2. Problem Statement
Without controls: bursts (e.g., 200 reqs in <5s) cause queueing, GC pressure, and elevated error rates. We need:
- A global cap to prevent total saturation.
- A per-client limiter to isolate a noisy tenant.
- Predictable rejection behavior (structured response + Retry-After hint).
3. Fixed Window Baseline
Add the fixed window limiter for a quick protective envelope.
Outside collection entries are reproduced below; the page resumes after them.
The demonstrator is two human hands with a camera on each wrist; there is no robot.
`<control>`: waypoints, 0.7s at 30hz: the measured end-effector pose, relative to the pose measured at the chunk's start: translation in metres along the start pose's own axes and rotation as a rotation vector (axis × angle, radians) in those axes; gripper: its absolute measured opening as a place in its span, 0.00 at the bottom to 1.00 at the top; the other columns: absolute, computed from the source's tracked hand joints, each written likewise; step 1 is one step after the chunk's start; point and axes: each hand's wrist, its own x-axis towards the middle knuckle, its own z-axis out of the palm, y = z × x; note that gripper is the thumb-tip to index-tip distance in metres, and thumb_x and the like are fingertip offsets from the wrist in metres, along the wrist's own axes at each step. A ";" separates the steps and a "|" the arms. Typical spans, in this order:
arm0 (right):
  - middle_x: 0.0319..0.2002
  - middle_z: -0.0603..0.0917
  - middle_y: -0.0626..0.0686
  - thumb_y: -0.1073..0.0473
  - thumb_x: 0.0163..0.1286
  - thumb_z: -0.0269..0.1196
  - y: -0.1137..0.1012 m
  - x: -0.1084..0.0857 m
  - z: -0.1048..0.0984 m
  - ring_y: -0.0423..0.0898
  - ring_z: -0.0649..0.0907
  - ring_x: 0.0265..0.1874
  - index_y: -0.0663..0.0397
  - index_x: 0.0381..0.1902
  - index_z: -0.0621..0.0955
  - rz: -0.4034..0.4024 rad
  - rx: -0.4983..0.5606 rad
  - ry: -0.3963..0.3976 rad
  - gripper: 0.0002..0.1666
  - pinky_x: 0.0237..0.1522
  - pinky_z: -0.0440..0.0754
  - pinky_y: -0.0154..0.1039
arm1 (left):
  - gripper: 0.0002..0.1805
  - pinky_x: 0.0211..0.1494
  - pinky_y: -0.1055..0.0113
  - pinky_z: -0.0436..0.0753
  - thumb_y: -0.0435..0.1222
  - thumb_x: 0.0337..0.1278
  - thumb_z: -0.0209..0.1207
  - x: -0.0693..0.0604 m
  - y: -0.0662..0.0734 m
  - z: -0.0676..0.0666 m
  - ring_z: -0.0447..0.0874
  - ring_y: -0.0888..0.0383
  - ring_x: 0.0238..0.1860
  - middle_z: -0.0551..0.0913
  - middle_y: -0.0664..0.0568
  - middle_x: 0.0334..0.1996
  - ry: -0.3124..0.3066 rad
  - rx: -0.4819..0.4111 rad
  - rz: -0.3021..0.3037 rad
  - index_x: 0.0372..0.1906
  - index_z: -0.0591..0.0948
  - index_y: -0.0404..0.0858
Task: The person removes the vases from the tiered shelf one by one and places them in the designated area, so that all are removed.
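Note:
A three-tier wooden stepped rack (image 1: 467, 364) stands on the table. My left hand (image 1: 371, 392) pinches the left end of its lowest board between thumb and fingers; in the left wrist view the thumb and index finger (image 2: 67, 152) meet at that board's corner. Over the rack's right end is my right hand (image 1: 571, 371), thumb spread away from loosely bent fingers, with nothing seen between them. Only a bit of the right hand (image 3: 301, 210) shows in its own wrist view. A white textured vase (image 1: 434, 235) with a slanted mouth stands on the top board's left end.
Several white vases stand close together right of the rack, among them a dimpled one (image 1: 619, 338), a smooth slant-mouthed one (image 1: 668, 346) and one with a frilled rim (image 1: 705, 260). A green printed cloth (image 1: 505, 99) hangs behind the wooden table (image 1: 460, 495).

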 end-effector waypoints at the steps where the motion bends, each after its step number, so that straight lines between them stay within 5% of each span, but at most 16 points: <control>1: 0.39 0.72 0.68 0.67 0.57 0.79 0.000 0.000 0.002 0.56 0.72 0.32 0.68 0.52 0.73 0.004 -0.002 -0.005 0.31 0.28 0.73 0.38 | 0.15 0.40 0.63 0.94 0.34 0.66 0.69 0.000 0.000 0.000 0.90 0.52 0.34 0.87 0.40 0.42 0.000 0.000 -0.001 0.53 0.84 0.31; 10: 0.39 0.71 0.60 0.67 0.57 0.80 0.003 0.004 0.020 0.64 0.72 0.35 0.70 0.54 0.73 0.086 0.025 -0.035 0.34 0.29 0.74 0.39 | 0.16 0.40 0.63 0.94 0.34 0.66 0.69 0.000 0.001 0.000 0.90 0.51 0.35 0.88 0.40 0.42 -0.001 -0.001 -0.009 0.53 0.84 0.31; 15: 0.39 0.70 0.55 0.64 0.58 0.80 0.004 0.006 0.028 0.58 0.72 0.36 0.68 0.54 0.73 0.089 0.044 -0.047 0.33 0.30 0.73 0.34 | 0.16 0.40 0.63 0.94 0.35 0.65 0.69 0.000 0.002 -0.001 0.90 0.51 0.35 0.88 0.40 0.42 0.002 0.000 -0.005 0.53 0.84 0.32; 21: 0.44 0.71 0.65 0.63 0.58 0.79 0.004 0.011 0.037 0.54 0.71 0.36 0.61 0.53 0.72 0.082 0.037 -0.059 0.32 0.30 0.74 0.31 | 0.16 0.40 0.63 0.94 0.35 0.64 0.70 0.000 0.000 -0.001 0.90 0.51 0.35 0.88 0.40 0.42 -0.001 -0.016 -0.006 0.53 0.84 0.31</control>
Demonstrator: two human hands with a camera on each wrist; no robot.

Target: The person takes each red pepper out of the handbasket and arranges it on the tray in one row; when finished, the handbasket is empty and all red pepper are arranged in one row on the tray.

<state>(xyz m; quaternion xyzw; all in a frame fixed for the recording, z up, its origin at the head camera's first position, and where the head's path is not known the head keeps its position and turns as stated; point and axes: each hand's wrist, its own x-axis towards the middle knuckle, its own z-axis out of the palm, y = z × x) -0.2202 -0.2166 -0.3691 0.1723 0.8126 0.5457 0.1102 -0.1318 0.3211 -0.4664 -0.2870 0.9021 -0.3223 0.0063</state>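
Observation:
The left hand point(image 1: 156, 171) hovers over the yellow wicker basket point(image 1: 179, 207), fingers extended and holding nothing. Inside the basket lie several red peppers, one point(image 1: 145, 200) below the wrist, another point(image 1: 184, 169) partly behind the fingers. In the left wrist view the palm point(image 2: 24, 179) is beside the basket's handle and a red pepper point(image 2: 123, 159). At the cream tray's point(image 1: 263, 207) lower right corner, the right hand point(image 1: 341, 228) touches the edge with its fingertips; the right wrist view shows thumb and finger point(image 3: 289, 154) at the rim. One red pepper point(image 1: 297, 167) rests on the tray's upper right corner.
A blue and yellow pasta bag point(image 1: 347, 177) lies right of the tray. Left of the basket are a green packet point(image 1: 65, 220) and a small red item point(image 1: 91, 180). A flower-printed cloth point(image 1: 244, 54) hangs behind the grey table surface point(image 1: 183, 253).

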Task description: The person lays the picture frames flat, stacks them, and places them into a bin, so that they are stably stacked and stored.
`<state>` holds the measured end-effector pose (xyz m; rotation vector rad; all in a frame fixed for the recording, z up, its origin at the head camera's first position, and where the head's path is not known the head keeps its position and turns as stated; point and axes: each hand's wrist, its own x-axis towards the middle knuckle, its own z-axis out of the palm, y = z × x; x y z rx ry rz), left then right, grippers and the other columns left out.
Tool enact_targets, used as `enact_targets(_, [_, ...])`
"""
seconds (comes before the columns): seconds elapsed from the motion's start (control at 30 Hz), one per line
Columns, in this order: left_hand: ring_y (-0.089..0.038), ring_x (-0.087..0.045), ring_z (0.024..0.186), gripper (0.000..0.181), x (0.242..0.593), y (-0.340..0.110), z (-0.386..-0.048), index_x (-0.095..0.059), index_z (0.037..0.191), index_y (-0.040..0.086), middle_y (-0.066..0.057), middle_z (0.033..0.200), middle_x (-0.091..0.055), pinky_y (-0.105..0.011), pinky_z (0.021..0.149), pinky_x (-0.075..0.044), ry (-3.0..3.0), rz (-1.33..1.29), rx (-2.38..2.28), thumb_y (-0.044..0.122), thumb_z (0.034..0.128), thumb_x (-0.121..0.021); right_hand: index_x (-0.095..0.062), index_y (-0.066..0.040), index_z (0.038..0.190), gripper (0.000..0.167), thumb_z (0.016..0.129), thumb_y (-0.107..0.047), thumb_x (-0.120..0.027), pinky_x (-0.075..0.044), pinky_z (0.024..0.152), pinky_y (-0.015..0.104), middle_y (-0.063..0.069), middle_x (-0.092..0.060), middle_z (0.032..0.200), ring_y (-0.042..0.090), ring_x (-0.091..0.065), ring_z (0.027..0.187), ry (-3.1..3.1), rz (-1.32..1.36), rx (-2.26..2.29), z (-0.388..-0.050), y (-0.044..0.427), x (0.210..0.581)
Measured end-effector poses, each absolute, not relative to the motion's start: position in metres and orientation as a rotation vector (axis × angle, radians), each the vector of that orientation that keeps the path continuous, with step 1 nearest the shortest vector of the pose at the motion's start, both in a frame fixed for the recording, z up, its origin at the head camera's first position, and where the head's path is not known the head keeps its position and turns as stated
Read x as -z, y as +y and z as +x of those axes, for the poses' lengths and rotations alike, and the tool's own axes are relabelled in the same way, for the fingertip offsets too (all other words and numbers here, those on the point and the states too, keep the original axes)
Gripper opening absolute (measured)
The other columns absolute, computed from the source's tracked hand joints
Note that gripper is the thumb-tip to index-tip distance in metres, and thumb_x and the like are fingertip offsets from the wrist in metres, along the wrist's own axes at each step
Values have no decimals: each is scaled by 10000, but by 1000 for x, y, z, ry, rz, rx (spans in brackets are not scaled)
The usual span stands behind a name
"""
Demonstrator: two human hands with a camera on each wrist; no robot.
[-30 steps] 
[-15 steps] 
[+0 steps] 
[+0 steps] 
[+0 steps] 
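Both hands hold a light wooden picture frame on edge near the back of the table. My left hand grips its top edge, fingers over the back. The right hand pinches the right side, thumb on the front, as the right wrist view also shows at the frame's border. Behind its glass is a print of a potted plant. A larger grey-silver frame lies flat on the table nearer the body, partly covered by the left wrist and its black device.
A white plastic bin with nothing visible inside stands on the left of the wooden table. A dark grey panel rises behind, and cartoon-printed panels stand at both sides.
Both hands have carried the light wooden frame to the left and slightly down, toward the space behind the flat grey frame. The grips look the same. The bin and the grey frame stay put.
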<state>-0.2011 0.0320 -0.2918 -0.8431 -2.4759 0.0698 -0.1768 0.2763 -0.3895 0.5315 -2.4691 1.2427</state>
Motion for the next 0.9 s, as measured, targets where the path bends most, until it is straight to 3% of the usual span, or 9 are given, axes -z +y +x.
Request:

Install the package (if not already present):
dotnet add package Microsoft.AspNetCore.RateLimiting
4. Basic Configuration (Fixed Window)
Program.cs minimal example:
using Microsoft.AspNetCore.RateLimiting;
using System.Threading.RateLimiting;
var builder = WebApplication.CreateBuilder(args);
builder.Services.AddRateLimiter(options =>
{
options.AddFixedWindowLimiter("fixed", o =>
{
o.PermitLimit = 60; // 60 requests
o.Window = TimeSpan.FromMinutes(1); // per 1 minute window
o.QueueLimit = 10; // allow short overflow buffering
o.QueueProcessingOrder = QueueProcessingOrder.OldestFirst;
});
});
var app = builder.Build();
app.UseRateLimiter(); // Apply globally
app.MapGet("/status", () => Results.Ok(new { ok = true }))
.RequireRateLimiting("fixed");
app.Run();
Explanation
PermitLimit– allowed requests per window.Window– duration of the fixed bucket.QueueLimit– temporary overflow buffering before rejection.RequireRateLimiting– opt-in at endpoint (or rely on global if set earlier).
5. Adding Per-Client (Partitioned) Limits
Often one noisy client harms others. Use a partitioned limiter keyed by API key or IP.
builder.Services.AddRateLimiter(options =>
{
options.AddFixedWindowLimiter("global", o =>
{
o.PermitLimit = 500;
o.Window = TimeSpan.FromMinutes(1);
o.QueueLimit = 50;
});
options.AddPartitionedLimiter("per-client", httpContext =>
{
var clientKey = httpContext.Request.Headers["X-Api-Key"].FirstOrDefault()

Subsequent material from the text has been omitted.